Now thirty-five, owner of The Happiness Café and mother of four-year-old Oscar, Abigail has been invited to learn the truth behind The Guidebook at an all-expenses-paid retreat.

What she finds will be unexpected, life-affirming, and heartbreaking.

A story with extraordinary heart, warmth and wisdom.

Jaclyn Moriarty is the author of bestselling novels for young adults and adults, including the 'Ashbury-Brookfield' books. Her books have been named Best Books for Young Adults by the American Librarian Association and translated into several languages. The first and second books in The Colours of Madeleine trilogy, A Corner of White and The Cracks in the Kingdom, won the NSW Premier's Literary Award and the Queensland Literary Award, and both were nominated for a number of other prizes. The Cracks in the Kingdom won the Aurealis Award for Best Young Adult Novel. Jaclyn grew up in Sydney, lived in the US, England and Canada, and now lives in Sydney again.

Gravity Is The Thing
Macmillan Australia
Author: Jaclyn Moriarty
ISBN: 9781760559502
RRP: $32.99

Interview with Jaclyn Moriarty

Question: What inspired the story of Gravity Is The Thing?

Jaclyn Moriarty: A couple of different things; one was a fantasy I had that some kind of external committee could send me guidelines on how to live my life. Sometimes I think I'm not very good at living. I need an expert to send me regular updates on things like where I should buy my clothes, the kind of skin care products I should use, whether I should break up with my boyfriend because I feel cranky with him today or if I would regret that for the rest of my life, etc. So I came up with the idea of Abigail receiving regular chapters from The Guidebook in the mail.
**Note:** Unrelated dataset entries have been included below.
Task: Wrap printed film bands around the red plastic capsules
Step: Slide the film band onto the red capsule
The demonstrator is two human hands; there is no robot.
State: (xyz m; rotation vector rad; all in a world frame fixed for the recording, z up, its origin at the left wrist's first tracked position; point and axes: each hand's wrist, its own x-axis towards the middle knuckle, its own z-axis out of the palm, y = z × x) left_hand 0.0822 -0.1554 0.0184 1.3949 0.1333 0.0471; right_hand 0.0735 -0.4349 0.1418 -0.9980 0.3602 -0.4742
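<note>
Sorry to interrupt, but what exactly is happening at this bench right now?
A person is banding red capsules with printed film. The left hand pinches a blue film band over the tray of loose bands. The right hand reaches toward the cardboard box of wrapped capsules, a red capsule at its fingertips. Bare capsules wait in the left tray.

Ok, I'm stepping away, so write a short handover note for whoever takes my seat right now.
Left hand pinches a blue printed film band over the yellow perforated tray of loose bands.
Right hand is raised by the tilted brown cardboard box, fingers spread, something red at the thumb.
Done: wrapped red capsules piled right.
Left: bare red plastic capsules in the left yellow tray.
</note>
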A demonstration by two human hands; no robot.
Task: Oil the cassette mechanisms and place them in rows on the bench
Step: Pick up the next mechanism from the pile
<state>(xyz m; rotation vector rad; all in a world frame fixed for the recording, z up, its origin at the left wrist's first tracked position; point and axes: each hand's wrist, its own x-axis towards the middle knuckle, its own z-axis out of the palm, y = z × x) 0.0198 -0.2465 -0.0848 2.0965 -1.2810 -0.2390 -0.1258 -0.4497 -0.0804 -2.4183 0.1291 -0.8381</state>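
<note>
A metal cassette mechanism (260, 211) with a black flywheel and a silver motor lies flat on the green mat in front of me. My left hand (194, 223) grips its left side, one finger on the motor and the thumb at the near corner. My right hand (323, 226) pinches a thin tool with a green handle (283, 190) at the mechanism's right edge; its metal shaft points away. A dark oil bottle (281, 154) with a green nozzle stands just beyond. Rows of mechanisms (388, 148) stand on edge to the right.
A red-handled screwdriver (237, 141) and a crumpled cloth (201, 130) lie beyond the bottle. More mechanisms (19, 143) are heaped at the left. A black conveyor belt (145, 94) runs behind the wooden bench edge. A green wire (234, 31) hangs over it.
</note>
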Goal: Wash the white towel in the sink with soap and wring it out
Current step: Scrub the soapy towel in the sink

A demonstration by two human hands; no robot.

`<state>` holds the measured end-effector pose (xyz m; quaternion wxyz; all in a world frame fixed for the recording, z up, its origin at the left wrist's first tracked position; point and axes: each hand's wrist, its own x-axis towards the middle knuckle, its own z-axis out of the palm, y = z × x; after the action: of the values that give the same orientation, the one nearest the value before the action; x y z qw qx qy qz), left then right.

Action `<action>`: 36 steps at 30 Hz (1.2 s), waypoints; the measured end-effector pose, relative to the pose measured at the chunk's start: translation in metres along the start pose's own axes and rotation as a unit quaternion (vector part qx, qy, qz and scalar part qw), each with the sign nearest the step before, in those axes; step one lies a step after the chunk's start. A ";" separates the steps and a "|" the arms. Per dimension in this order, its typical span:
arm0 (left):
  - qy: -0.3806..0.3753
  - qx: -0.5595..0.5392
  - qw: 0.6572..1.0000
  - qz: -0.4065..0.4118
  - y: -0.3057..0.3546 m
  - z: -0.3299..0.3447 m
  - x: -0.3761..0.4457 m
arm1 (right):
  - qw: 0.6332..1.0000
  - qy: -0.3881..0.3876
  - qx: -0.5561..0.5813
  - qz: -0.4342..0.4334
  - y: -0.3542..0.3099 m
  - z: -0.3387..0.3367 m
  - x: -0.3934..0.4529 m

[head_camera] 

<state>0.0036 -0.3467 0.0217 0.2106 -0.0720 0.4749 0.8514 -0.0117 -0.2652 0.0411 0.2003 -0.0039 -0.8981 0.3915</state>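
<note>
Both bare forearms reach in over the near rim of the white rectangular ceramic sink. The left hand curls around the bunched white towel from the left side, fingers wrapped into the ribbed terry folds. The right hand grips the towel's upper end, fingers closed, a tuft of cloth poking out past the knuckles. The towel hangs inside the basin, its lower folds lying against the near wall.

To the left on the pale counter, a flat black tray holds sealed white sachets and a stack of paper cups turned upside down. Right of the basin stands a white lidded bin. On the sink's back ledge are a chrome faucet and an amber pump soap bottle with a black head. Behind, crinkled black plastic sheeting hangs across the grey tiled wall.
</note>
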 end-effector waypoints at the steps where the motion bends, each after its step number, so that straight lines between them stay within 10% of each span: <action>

Also, one day my then 4-year-old said to me, 'Can we please swap sometimes? Like, you be the child and I be the mummy?'
'Ha ha,' I said. 'Yes, good idea, we can play that game sometime.'
'No,' he said. 'Not as a game. In real life.'
'That's just not possible,' I apologised.
'Anything is possible,' he said, 'if you truly believe.'

I realised that this phrase from the self-help industry has infiltrated popular culture so completely that my 4-year-old had accepted it as true. That made me think about the logical conclusion of the concept, and I decided that The Guidebook has actually been setting Abigail up to achieve the truly impossible.


Question: What was the best part about creating the character of Abigail?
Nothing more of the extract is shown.